What to work on. Give again, word for word, each line below starting at the one that contains "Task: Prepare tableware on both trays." and ending at the one that contains "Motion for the".
***** Information provided *****
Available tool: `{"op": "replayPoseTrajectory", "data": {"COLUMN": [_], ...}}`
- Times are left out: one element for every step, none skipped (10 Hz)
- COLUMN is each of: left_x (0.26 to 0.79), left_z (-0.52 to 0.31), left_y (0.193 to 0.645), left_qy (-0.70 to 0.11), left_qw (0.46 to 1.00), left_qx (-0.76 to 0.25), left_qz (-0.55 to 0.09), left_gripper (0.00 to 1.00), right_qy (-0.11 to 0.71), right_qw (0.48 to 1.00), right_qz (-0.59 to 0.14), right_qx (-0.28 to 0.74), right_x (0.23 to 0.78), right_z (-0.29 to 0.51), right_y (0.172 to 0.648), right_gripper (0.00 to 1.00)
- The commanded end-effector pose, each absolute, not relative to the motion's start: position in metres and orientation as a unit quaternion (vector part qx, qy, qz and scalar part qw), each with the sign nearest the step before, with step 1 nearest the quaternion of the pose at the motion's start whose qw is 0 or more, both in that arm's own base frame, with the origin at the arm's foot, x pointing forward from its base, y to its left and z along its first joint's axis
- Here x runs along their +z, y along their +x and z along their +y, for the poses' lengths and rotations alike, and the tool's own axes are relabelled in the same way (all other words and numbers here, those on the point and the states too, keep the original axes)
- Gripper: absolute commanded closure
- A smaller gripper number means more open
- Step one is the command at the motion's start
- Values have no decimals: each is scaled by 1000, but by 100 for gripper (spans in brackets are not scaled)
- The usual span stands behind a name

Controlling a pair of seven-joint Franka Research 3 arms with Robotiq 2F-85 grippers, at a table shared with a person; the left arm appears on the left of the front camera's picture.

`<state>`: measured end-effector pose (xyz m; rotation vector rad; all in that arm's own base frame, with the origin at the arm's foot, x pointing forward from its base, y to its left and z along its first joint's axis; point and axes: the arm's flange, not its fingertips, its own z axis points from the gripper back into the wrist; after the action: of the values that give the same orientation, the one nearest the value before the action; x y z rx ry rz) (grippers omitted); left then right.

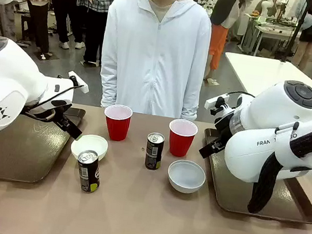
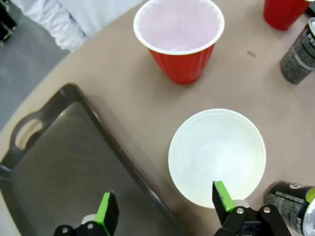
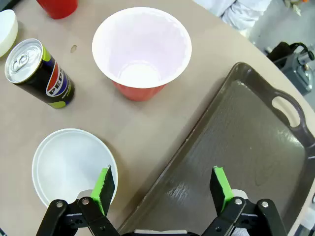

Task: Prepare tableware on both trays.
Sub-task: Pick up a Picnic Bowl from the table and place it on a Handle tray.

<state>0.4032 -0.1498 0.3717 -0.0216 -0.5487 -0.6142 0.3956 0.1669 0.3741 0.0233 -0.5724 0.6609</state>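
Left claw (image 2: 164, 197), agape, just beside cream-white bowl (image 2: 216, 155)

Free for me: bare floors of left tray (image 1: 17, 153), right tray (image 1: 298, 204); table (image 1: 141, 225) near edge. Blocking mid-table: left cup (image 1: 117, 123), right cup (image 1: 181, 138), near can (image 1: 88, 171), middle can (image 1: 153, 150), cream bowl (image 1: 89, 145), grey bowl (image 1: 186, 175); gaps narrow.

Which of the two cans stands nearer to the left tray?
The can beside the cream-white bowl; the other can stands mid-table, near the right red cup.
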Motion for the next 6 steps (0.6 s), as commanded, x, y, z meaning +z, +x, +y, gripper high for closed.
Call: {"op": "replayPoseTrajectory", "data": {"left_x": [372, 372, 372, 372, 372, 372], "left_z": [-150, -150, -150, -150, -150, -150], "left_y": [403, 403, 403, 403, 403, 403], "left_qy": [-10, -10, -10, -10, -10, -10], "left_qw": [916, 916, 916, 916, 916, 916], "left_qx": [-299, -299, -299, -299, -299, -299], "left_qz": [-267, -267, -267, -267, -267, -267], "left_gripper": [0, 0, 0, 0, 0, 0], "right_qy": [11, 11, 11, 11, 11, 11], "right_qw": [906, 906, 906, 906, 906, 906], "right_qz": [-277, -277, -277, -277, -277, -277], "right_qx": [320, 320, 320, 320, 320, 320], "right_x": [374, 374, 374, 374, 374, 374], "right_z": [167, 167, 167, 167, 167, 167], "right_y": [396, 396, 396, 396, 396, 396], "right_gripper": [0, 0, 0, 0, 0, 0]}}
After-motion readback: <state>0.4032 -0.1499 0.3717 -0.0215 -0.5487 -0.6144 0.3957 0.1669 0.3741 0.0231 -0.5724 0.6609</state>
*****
Exercise result.
Task: Prepare tableware on both trays.
Sub-task: Pick up a Picnic Bowl from the table and place it on a Handle tray.

<state>0.4032 -0.1498 0.3717 -0.0216 -0.5487 -0.6142 0.3956 0.1669 0.3741 0.0233 -0.5724 0.6609</state>
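Left claw (image 2: 164, 197), agape, just beside cream-white bowl (image 2: 216, 155)

Free for me: bare floors of left tray (image 1: 17, 153), right tray (image 1: 298, 204); table (image 1: 141, 225) near edge. Blocking mid-table: left cup (image 1: 117, 123), right cup (image 1: 181, 138), near can (image 1: 88, 171), middle can (image 1: 153, 150), cream bowl (image 1: 89, 145), grey bowl (image 1: 186, 175); gaps narrow.

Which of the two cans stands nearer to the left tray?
The can beside the cream-white bowl; the other can stands mid-table, near the right red cup.
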Motion for the next 6 steps (0.6 s), as commanded, x, y, z meaning +z, +x, +y, gripper high for closed.

With this, the exercise is finished.